Rafa Guerrero explicou que o uso abusivo perpetua um cérebro caótico. «Um recém-nascido tem um cérebro caótico que precisa do vínculo humano para se organizar. Se substituirmos esse vínculo por ecrãs, perpetuamos um cérebro desorganizado. Os dispositivos são concebidos com luz, som e movimento precisamente para captar a atenção do bebé. Qualquer estímulo com essas características capta a sua atenção. Mas a concentração não se treina com ecrãs, mas sim com a interação humana». E concluiu com uma advertência: «Só o vínculo educa. Os dispositivos não desenvolvem as funções executivas do cérebro; isso é feito pela relação humana».

Aitor Sánchez García alertou que, como se não bastasse, «os ecrãs também influenciam a alimentação e a imagem corporal. A maioria dos anúncios que os adolescentes recebem através dos ecrãs são de alimentos nada saudáveis. Não há anúncios de beringelas ou grão-de-bico, porque o lobby dos ultraprocessados domina a publicidade digital». Além disso, destacou como as redes sociais promovem ideais de corpo inatingíveis. «Pela primeira vez, os adolescentes recebem mensagens de outros adolescentes sobre ‘como comer ou ter boa aparência’, o que agrava os distúrbios alimentares».
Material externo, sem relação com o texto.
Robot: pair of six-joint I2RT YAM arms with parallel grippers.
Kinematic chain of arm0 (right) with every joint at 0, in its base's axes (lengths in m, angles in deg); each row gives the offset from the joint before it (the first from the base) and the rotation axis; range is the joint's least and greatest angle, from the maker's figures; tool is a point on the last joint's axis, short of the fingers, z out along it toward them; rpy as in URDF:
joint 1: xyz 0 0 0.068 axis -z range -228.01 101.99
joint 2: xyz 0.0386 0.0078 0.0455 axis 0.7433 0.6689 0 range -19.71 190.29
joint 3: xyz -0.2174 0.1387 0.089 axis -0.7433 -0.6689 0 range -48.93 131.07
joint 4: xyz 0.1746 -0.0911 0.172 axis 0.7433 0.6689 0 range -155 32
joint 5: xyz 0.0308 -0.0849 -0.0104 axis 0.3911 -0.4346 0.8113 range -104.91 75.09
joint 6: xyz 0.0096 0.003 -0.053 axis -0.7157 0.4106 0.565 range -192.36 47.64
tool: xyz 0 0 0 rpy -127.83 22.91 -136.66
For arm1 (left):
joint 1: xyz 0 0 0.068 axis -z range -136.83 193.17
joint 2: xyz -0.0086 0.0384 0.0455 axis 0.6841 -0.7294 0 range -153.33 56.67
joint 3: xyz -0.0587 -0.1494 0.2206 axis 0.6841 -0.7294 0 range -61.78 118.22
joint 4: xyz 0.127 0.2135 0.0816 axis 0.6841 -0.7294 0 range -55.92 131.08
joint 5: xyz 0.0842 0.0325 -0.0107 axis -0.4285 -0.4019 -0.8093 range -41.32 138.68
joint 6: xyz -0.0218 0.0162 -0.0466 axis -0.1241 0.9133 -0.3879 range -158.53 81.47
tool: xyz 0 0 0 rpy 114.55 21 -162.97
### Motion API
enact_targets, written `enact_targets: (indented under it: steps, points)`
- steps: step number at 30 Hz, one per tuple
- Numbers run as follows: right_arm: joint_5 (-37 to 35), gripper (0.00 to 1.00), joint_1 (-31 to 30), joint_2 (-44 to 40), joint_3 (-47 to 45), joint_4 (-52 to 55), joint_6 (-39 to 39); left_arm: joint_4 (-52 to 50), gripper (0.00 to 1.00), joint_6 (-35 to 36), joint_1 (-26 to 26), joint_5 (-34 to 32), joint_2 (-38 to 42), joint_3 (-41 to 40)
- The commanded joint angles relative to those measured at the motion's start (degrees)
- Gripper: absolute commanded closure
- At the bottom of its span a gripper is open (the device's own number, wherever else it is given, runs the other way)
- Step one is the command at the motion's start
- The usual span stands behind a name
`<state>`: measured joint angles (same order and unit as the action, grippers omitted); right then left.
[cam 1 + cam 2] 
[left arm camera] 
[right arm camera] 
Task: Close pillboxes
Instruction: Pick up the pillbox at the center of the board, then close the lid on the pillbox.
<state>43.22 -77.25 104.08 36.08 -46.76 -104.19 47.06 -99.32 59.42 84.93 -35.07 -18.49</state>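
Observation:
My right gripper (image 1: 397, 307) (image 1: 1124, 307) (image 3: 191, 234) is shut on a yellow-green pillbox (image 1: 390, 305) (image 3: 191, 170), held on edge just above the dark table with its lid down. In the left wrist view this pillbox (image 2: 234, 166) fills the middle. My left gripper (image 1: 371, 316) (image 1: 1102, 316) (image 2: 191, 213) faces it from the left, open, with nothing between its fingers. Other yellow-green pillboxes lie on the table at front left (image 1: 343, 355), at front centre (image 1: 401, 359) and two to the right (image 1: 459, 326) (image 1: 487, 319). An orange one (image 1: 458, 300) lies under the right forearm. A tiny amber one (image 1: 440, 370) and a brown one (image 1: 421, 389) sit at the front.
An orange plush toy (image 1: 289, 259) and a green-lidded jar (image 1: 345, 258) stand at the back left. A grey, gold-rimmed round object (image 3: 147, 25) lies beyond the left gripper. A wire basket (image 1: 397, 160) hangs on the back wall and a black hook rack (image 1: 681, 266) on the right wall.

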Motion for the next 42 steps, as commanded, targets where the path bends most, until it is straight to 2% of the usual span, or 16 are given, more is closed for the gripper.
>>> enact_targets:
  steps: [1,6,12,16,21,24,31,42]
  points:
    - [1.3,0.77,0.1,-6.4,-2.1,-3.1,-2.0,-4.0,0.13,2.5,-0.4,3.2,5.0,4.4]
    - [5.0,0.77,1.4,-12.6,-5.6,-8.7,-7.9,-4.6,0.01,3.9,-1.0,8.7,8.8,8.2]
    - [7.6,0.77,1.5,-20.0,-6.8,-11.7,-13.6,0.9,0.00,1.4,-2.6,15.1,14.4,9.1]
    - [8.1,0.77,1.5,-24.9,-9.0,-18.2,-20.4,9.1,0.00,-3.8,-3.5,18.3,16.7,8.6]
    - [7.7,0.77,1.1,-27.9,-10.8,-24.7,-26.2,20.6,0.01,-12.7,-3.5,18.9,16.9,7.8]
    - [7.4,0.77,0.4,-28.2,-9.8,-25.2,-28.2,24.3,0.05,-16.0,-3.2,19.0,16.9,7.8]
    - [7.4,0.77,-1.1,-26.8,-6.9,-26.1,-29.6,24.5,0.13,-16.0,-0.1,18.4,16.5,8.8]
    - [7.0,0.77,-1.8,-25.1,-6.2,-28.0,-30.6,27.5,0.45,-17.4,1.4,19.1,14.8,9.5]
Carmen Llopis encerrou a sua intervenção garantindo que as duas cofundadoras do projeto querem ser boas copilotos. «O copiloto coloca música, conversa, indica «vá pela direita», «agora pela esquerda» e tranquiliza quando se perde. Esperamos percorrer esta viagem juntos, desde as redes, os eventos e as áreas de serviço para podermos reabastecer e nos reencontrarmos. Nos próximos anos, vamos aprender muito e muito rapidamente. Se não o fizermos juntos, famílias, professores e profissionais, não servirá de nada».